* _Supplied data_
_ _ _ _

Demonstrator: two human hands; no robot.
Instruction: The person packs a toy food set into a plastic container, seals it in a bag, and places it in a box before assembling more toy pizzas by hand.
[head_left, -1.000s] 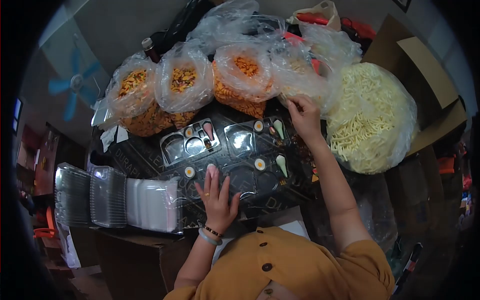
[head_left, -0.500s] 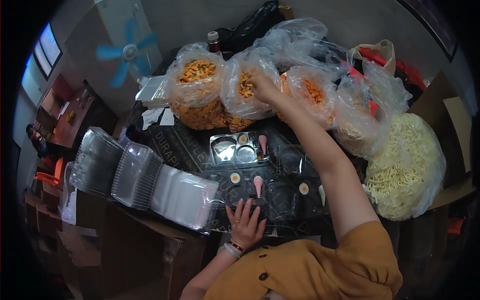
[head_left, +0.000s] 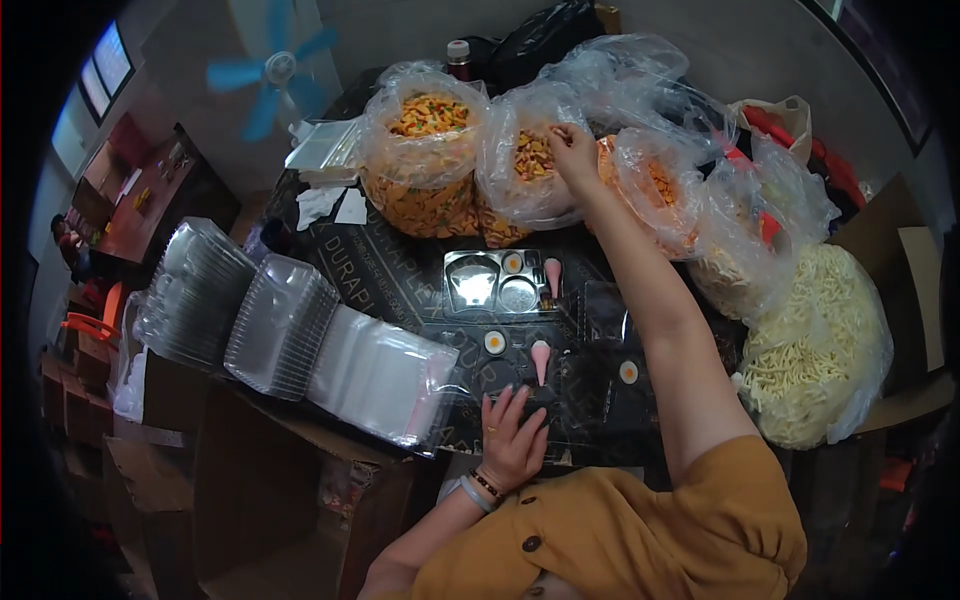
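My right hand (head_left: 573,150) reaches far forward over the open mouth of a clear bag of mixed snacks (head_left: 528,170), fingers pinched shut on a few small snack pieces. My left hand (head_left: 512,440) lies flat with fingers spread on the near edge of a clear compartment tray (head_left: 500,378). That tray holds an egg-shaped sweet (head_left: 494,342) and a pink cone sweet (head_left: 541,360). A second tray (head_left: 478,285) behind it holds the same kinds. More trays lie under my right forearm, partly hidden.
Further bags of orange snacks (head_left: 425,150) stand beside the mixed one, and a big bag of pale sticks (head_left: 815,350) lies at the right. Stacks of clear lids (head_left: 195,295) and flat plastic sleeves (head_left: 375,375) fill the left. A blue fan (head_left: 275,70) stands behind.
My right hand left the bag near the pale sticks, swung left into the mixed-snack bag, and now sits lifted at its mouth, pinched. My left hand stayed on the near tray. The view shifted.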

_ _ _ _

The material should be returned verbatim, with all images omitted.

Demonstrator: two human hands; no robot.
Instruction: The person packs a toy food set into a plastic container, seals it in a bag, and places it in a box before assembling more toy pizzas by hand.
[head_left, -1.000s] 
[head_left, -0.500s] 
[head_left, +0.000s] 
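My right hand (head_left: 573,150) reaches far forward over the open mouth of a clear bag of mixed snacks (head_left: 528,170), fingers pinched shut on a few small snack pieces. My left hand (head_left: 512,440) lies flat with fingers spread on the near edge of a clear compartment tray (head_left: 500,378). That tray holds an egg-shaped sweet (head_left: 494,342) and a pink cone sweet (head_left: 541,360). A second tray (head_left: 478,285) behind it holds the same kinds. More trays lie under my right forearm, partly hidden.
Further bags of orange snacks (head_left: 425,150) stand beside the mixed one, and a big bag of pale sticks (head_left: 815,350) lies at the right. Stacks of clear lids (head_left: 195,295) and flat plastic sleeves (head_left: 375,375) fill the left. A blue fan (head_left: 275,70) stands behind.
My right hand left the bag near the pale sticks, swung left into the mixed-snack bag, and now sits lifted at its mouth, pinched. My left hand stayed on the near tray. The view shifted.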

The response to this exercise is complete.